Take, for example, the simple triple slash line. In providing us three important metrics, batting average, on-base percentage, and slugging percentage, the triple slash can import a wealth of information in an instant. It can tell us that the average non-pitcher in 2014 hit .255/.318/.393, with a .711 OPS.
This season, the average non-pitcher has posted a .255/.326/.439 slash line and .765 OPS. That 54-point increase has happened over a relatively short period of time, but we have to be cognizant of it when evaluating players. That .765 OPS is higher than the career OPS of many an All-Star, such as Lorenzo Cain, Yankee-killer Howie Kendrick, and Mike Moustakas. It’s almost as high as the career OPS of our hero, DJ LeMahieu! Basically, the average hitter in 2019 is nearly as productive at the plate as LeMahieu, a .302/.353/.417 hitter overall, has been for his career.
That huge OPS jump is mostly propelled by a jump in power, of course. The league’s hitters as a whole own a .184 isolated slugging (slugging percentage minus batting average), a pure measure of power performance. That is the highest ISO in the history of the game, and it’s not close, with 2017 and its version of the juiced ball clocking in at second with a .175 figure.
Keep this new baseline in mind when looking at the Yankees’ own players. Brett Gardner’s .200 ISO is great for him, but not that much better than average in the modern league, and his overall .233/.317/.433 line doesn’t even equate to above average after adjusting for league and park. Gio Urshela’s .829 OPS would’ve been sensational five years ago, and would have ranked him third among third basemen in 2014. This year, it puts him 18th among third basemen with as many plate appearances. Even someone like Luke Voit looks more mortal in today’s context, as his .229 ISO is quantifiably mediocre among qualified first basemen, though his on-base skills obviously still make him a fabulously productive hitter.
None of this is to besmirch the Yankees’ cache of tremendous hitters.
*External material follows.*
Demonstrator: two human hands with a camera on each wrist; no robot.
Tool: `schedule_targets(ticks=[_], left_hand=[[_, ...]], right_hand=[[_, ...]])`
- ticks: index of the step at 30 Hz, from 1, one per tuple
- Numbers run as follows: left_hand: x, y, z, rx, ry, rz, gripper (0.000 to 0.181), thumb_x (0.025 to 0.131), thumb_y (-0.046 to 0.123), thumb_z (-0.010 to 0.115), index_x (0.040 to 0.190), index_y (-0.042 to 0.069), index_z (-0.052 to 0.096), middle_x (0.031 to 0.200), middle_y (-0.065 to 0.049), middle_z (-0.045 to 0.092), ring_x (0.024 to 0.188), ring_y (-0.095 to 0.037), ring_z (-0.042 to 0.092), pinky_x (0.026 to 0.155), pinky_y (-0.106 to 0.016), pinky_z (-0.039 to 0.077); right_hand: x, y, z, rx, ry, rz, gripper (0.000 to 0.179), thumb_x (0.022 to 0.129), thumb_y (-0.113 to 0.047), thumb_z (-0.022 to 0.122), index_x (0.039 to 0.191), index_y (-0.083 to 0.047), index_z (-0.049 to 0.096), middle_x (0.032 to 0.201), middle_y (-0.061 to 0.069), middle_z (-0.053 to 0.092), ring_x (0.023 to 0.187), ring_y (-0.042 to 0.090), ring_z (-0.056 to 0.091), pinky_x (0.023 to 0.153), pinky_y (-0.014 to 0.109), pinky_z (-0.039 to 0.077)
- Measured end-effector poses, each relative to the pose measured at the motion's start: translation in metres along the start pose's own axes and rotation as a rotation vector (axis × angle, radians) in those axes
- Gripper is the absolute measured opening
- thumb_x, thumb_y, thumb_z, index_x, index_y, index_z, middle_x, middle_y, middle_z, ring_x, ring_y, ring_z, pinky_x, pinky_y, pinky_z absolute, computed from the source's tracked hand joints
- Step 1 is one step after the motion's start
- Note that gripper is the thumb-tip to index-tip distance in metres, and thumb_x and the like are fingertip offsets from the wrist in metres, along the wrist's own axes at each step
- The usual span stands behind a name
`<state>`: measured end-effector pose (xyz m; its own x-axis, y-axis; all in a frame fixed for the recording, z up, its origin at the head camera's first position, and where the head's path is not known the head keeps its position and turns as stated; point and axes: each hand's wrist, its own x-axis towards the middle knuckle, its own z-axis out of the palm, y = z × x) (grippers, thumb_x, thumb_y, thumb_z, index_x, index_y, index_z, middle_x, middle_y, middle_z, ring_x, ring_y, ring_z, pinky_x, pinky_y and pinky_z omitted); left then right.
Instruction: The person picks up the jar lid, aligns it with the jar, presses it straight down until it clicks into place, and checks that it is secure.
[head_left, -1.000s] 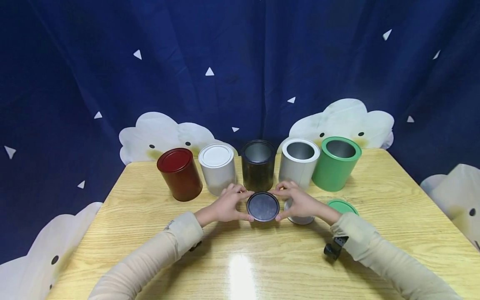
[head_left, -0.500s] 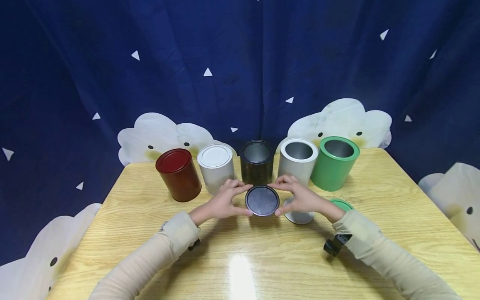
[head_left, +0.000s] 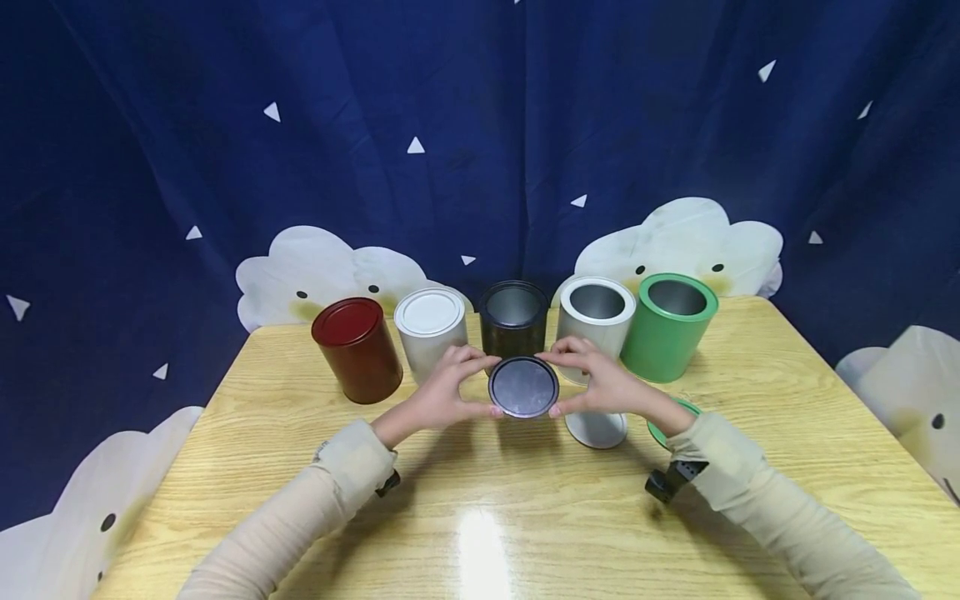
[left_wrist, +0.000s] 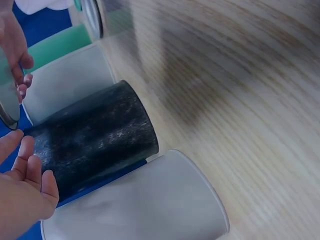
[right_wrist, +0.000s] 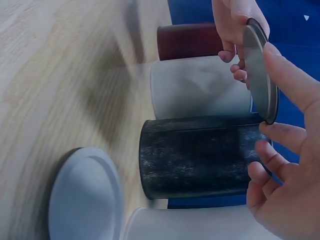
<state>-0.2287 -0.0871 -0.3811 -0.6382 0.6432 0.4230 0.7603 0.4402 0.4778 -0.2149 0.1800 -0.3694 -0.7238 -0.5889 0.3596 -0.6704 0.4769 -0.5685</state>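
Note:
A round black lid (head_left: pixel 523 387) is held above the table by both hands, in front of the open black can (head_left: pixel 513 325). My left hand (head_left: pixel 442 392) grips its left edge with thumb and forefinger. Opposite it, my right hand (head_left: pixel 603 385) holds the right edge the same way. In the right wrist view the lid (right_wrist: pixel 261 72) stands apart from the black can (right_wrist: pixel 200 157), its underside pale grey. The other fingers of each hand hang loosely curled.
Left of the black can stand a dark red can (head_left: pixel 358 354) and a white can (head_left: pixel 433 333), both lidded. To its right are an open white can (head_left: pixel 596 321) and an open green can (head_left: pixel 670 329). A white lid (head_left: pixel 597 430) and green lid (head_left: pixel 657 433) lie in front.
Both hands have raised the black lid off the table's level and moved it toward the black can. The white lid is now less covered by the right hand. The cans have not moved.

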Motion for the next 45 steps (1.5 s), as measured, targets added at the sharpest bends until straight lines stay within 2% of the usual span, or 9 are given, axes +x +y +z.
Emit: schedule_targets(ticks=[8,18,24,30,35,42,45], left_hand=[[0.002,0.004,-0.007,-0.032,0.069,0.006,0.059,0.063,0.022,0.084,0.113,0.002,0.062,0.104,-0.009,0.055,0.098,-0.024,0.043,0.082,-0.038,0.037],[0.006,0.007,-0.013,-0.056,0.095,-0.007,0.059,0.065,0.021,0.082,0.115,0.001,0.061,0.107,-0.011,0.055,0.102,-0.026,0.043,0.085,-0.04,0.037],[0.011,0.007,-0.016,-0.09,0.105,-0.012,0.06,0.066,0.017,0.081,0.118,-0.002,0.059,0.108,-0.012,0.053,0.104,-0.027,0.042,0.088,-0.041,0.035],[0.015,0.009,-0.017,-0.104,0.162,-0.03,0.058,0.065,0.015,0.082,0.116,-0.002,0.06,0.108,-0.013,0.054,0.102,-0.027,0.042,0.087,-0.04,0.035],[0.019,0.009,-0.018,-0.105,0.2,-0.055,0.054,0.065,0.015,0.082,0.113,-0.002,0.062,0.107,-0.012,0.055,0.102,-0.026,0.044,0.089,-0.04,0.035],[0.025,0.007,-0.021,-0.103,0.195,-0.03,0.05,0.071,0.014,0.077,0.115,-0.004,0.06,0.109,-0.014,0.055,0.104,-0.027,0.043,0.089,-0.04,0.035],[0.028,0.006,-0.023,-0.091,0.183,-0.038,0.052,0.073,0.016,0.076,0.117,-0.004,0.059,0.112,-0.015,0.054,0.106,-0.028,0.043,0.09,-0.041,0.035]], right_hand=[[0.004,-0.005,-0.007,0.011,-0.008,0.04,0.071,0.061,-0.022,0.084,0.122,0.001,0.056,0.11,0.009,0.051,0.097,0.023,0.042,0.069,0.033,0.037],[0.013,-0.012,-0.018,0.038,-0.038,0.056,0.07,0.064,-0.022,0.082,0.124,0.001,0.054,0.111,0.007,0.053,0.097,0.023,0.046,0.07,0.037,0.038],[0.018,-0.014,-0.024,0.05,-0.034,0.052,0.068,0.065,-0.019,0.082,0.122,0.002,0.055,0.109,0.007,0.054,0.093,0.022,0.048,0.068,0.036,0.038],[0.02,-0.013,-0.027,0.046,-0.02,0.074,0.067,0.066,-0.017,0.082,0.123,0.003,0.054,0.111,0.009,0.054,0.093,0.017,0.047,0.069,0.039,0.04],[0.024,-0.012,-0.03,0.046,0.012,0.076,0.067,0.064,-0.017,0.083,0.123,0.001,0.055,0.11,0.008,0.054,0.092,0.017,0.048,0.068,0.034,0.039],[0.031,-0.011,-0.036,0.043,0.028,0.088,0.065,0.065,-0.016,0.082,0.123,0.0,0.055,0.11,0.008,0.055,0.091,0.026,0.05,0.068,0.032,0.038],[0.035,-0.012,-0.039,0.022,0.035,0.091,0.065,0.065,-0.016,0.082,0.122,-0.001,0.056,0.109,0.008,0.056,0.09,0.025,0.049,0.067,0.031,0.038]])
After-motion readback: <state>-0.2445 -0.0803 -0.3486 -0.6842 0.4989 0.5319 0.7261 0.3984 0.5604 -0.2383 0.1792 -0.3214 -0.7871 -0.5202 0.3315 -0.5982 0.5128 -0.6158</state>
New York trots out probably the best lineup in the league on a night-to-night basis. Just remember to adjust for modern context when watching them.
Where we might really need to adjust our expectations, though, is with regard to pitchers. Just as the baseline has risen massively for hitters, it has decreased rapidly for hurlers. As crazy as it might sound, pitchers with ERA figures well over four (and sometimes even over five!) can still produce real value for their teams in 2019.
Consider, for instance, James Paxton. Paxton has somewhat disappointed in his first season in pinstripes, dealing with injuries and inconsistency. His ERA is up a third of a run, from 3.76 last year to 4.09 this year. And yet, thanks to the altered landscape around him, Paxton’s ERA+ figure, which adjusts for league and park, has actually improved! Paxton owns a 110 ERA+ in 2019, up one point from 2018. That number is befitting of an excellent mid-rotation arm or a decent number-two starter, not too far off from what the Yankees were looking for in dealing for Paxton.
The league’s pitchers in 2019 own a 4.48 ERA. In 2014, they posted a 3.74 ERA. Hell, in 2001, the year Barry Bonds hit 73 home runs, the league’s pitchers managed a 4.42 ERA! As hitters have generated historic amounts of power, pitchers must have yielded historic amounts of power, to the tune of a 1.38 HR/9 mark, easily the highest of all-time.
This puts a group of Yankee starters that have had up-and-down seasons in a more flattering light. Just maintaining an ERA in the upper-threes or low-fours is a real accomplishment in 2019. That means Paxton, along with CC Sabathia, Masahiro Tanaka, and Domingo German, all have had fairly strong seasons thus far, at least in terms of run prevention (it also means that J.A. Happ probably hasn’t been quite as bad as you might have thought, but he’s still been pretty bad).
This can serve as a broader lesson for how we follow sports in general. Everyone’s free to be a fan however they like, but if we want to remain knowledgeable about the game in front of us, we have to constantly be willing to alter our own perceptions. Failing to do so is how we end up evaluating pitchers based on win-loss record, or advocating for running the ball on first-and-ten every time. The game will never stop changing, and neither should we.